Znaleźliśmy też oferty sprzętu używanego, który można kupić w internecie za 2,6 tys. zł.
- O ile wymianę samochodów można zrozumieć, to zakup urządzenia do kopert uważam za bezsens i szastanie środkami publicznymi - komentuje Wojciechowski, który jest przewodniczącym sejmikowej komisji rewizyjnej.
Sprawdziliśmy też ceny ręcznych otwieraczy do listów. Zwykły, plastikowy kosztuje 1,33 zł, a designerski 12,04 zł.
I jeszcze jedno porównanie. Ostatnio marszałek wsparł finansowo np. wyprawę Klubu Wysokogórskiego Lublin do Nepalu. Z budżetu województwa poszło na ten cel 5 tys. zł.
Biała limuzyna i inne zbytki władzy. Na co idą nasze pieniądze?
Elektryczny otwieracz do kopert za ok. 7 tys. zł, który chce kupić Urząd Marszałkowski to nic w porównaniu z innymi wydatkami władzy.
W ciągu najbliższych dwóch tygodni Górnik Łęczna ma otrzymać od województwa nawet 900 tys. zł. Będzie to opłata za promowanie regionu za pomocą logo „Lubelskie - Smakuj Życie” na koszulkach piłkarzy, szkoleniowców i autokarze klubu.
O ile ten wydatek można tłumaczyć względami promocyjnymi, to wiele innych wydatków władzy trudno zaakceptować.
Limuzyna do pościgów
W 2013 r. Ministerstwo Finansów ogłosiło przetarg na kupno 12 samochodów dla skarbówki. Jeden z nich miał być służbowym pojazdem Urzędu Kontroli Skarbowej w Lublinie.
- Pracownicy oddziału przeprowadzają m.in. kontrole drogowe pod kątem przewożenia wyrobów akcyzowych bez polskich znaków akcyzy.
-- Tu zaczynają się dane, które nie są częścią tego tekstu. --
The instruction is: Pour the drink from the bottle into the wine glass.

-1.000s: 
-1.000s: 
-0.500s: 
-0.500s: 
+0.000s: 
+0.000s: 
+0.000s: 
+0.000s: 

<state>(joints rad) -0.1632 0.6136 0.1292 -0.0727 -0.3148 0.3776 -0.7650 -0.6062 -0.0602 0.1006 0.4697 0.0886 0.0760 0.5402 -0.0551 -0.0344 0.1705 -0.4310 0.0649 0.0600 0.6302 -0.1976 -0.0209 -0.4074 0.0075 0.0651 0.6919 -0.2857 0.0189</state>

Nowe auto powinno posiadać więc parametry odpowiednie do realizacji zadań, w tym pościgów - mówili wówczas urzędnicy.
Rzecz w tym, że auto miało być luksusowe - benzynowy silnik o mocy co najmniej 250 koni mechanicznych, automatyczna skrzynia biegów i napęd na cztery koła. I koniecznie w kolorze białym.
Ostatecznie do przetargu nikt się nie zgłosił.
- My nie kupujemy żadnych „gadżetów”. Ministerstwo Finansów bardzo nas pod tym kątem pilnuje - mówi dziś Marta Szpakowska, rzeczniczka izby Krajowej Administracji Skarbowej w Lublinie, w skład której wszedł niedawno UKS.
Zamojskie podsłuchy
Od 2015 r. są też pytania (zadają je zamojscy radni) o zakup wykrywacza podsłuchów przez miasto Zamość.
Urzędnicy tłumaczyli, że tak naprawdę jest to urządzenie do pomiaru hałasu.
Do dziś nie do końca wiadomo, do czego służy, ale wiadomo, że kosztowało 1,8 tys. zł.